Affaire Nahel tué par un policier en France : « meurtre » ou « violences » ? La Cour de cassation saisie

Affaire Nahel tué par un policier en France : « meurtre » ou « violences » ? La Cour de cassation saisie
La Cour de cassation examine les recours dans l’affaire Nahel. En cause : la requalification des faits en « violences » plutôt qu’en « meurtre ».

L’affaire Nahel connaît un nouveau tournant judiciaire. Saisie par les parties civiles et le parquet général, la Cour de cassation doit examiner les recours déposés contre la requalification des faits en « violences » au lieu de « meurtre », décidée en mars par la chambre de l’instruction.

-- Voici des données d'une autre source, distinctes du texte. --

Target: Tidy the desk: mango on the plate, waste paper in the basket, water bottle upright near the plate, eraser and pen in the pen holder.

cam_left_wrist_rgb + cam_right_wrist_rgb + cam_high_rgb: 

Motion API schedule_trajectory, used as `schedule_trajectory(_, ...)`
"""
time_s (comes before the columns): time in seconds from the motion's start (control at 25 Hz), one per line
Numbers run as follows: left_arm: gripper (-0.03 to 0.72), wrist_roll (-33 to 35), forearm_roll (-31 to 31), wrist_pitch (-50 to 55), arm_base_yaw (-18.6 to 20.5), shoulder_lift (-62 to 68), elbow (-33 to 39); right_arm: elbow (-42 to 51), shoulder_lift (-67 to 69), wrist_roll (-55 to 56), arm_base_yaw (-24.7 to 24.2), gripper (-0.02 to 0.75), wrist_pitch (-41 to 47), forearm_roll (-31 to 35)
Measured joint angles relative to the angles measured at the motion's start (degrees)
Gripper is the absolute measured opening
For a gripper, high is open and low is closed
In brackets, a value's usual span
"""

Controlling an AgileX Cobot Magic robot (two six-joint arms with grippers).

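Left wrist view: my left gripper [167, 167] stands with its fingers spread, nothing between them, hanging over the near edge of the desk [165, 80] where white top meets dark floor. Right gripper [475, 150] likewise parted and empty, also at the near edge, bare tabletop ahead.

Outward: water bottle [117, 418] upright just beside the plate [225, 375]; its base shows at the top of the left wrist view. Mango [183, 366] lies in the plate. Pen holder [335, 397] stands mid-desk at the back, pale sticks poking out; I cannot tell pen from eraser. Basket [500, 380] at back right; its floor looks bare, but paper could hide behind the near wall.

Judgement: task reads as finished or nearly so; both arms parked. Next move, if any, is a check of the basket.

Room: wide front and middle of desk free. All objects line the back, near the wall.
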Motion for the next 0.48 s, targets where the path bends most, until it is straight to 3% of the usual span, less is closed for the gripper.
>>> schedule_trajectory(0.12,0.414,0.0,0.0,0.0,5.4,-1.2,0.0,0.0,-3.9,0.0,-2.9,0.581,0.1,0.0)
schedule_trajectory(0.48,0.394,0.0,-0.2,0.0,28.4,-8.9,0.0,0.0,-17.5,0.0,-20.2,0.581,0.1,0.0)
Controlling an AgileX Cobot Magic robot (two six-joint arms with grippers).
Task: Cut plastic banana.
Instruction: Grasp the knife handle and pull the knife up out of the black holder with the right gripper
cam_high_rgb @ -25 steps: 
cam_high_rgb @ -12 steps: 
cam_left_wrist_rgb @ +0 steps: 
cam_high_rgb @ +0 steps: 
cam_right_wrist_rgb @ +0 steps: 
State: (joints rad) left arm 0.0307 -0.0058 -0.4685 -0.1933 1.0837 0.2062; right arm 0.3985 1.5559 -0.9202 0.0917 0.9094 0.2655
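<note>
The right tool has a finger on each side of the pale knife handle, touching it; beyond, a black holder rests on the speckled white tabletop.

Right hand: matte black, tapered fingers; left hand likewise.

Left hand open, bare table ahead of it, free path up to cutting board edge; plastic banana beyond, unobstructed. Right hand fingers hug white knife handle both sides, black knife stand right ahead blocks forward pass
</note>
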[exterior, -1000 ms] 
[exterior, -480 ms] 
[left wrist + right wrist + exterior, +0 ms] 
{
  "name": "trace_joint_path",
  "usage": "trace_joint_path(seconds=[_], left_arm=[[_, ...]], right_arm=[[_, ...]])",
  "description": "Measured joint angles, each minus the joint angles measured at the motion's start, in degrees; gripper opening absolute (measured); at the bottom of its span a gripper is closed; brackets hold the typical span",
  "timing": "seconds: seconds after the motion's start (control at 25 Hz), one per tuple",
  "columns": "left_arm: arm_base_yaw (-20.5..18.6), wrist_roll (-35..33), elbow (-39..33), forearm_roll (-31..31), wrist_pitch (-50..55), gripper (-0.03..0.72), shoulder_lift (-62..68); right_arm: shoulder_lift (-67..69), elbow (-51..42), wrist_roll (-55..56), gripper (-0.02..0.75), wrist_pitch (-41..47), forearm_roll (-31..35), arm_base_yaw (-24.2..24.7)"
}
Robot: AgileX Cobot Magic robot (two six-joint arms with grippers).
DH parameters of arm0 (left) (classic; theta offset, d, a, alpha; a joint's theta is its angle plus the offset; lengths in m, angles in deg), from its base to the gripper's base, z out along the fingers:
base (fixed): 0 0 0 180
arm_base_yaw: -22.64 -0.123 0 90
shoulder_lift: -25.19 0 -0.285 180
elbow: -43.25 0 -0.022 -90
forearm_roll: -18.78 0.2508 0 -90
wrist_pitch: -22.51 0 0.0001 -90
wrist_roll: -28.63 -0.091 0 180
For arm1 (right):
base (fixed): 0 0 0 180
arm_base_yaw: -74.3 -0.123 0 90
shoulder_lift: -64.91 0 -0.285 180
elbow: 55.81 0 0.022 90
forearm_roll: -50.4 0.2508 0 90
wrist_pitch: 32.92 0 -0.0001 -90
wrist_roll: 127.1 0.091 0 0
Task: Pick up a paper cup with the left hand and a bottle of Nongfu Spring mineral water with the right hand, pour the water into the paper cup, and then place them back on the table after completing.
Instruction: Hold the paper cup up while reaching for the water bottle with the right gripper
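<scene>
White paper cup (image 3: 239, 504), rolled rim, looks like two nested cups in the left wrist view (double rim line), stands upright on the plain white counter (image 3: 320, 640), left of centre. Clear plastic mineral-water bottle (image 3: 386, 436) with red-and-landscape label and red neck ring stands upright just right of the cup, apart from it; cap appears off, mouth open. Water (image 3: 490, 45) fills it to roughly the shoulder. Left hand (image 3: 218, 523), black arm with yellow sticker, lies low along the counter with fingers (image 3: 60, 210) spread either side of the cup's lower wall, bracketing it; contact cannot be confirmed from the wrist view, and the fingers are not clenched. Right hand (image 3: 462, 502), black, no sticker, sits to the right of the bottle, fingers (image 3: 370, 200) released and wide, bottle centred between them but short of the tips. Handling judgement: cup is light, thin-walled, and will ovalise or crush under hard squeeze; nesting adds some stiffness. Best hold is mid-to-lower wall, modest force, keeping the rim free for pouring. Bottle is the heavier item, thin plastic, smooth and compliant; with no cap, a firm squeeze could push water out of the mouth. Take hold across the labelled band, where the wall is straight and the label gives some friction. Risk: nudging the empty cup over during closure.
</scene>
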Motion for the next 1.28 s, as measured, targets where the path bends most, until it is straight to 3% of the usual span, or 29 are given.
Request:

Un policier peut-il faire usage de son arme en sachant qu’elle peut être mortelle, sans avoir pour autant l’intention de tuer ? C’est l’une des questions au cœur de l’affaire Nahel, examinée ce mercredi par la Cour de cassation. La plus haute juridiction française doit se prononcer sur les recours déposés après la décision, en mars dernier, de requalifier les faits en « violences volontaires ayant entraîné la mort sans intention de la donner », alors que le fonctionnaire était initialement poursuivi pour « meurtre ».

Selon une source judiciaire, citée par la presse française, la Cour rendra sa décision sur les demandes de la défense, qui sollicite un non-lieu, ainsi que sur celles des parties civiles et du parquet général, qui contestent cette requalification.

La cour de cassation examine des pourvois après la requalification des faits en « violences » au lieu de « meutre »

Si la Cour de cassation rejette les recours, la qualification retenue deviendra définitive : Florian M., le policier ayant mortellement blessé Nahel Merzouk, sera alors renvoyé devant la justice pour « violences volontaires ayant entraîné la mort sans intention de la donner » et non pour « meurtre ».

En revanche, si la haute juridiction casse la décision rendue par la chambre de l’instruction, le dossier sera réexaminé par une autre cour d’appel, qui devra se prononcer à nouveau sur les faits. Cette nouvelle décision pourrait, elle aussi, faire l’objet de recours.

Nahel Merzouk, adolescent algérien de 17 ans, a été mortellement touché le 27 juin 2023 par un tir à bout portant d’un policier lors d’un contrôle routier alors qu’il conduisait un véhicule. Sa mort, devenue un symbole des violences policières, avait déclenché plusieurs nuits d’émeutes à travers la France. Le 3 juin 2025, deux juges d’instruction avaient ordonné le renvoi du fonctionnaire devant la cour d’assises pour « meurtre », conformément aux réquisitions du parquet de Nanterre. Le policier avait fait appel de cette décision.

En mars, la cour d’appel de Versailles a requalifié les faits et ordonné que l’affaire soit jugée devant la cour criminelle départementale des Hauts-de-Seine. Elle a également confirmé le non-lieu concernant le second policier présent lors de l’intervention.

La Cour de cassation, qui ne statue que sur l’application du droit et non sur le fond des affaires, doit se prononcer sur les pourvois déposés dans ce dossier.

Tir volontaire à courte distance

Par ailleurs, le rapport du conseiller rapporteur ouvre plusieurs pistes de discussion. Il relève que la Cour de cassation devra déterminer si la chambre de l’instruction ne s’est pas contredite en écartant l’intention homicide, tout en constatant que Florian M. avait volontairement tiré à courte distance avec son arme de service, en pleine conscience du risque mortel pour Nahel Merzouk.

Frank Berton, avocat de la mère de l’adolescent, espère que la Cour de cassation annulera la décision de la cour d’appel et estimera qu’il existe « des charges suffisantes » pour renvoyer le policier ayant tué Nahel devant une cour d’assises pour y être jugé pour meurtre. L’avocat s’interroge : « Quel serait le sens d’une décision qui aboutirait à l’inverse ? ».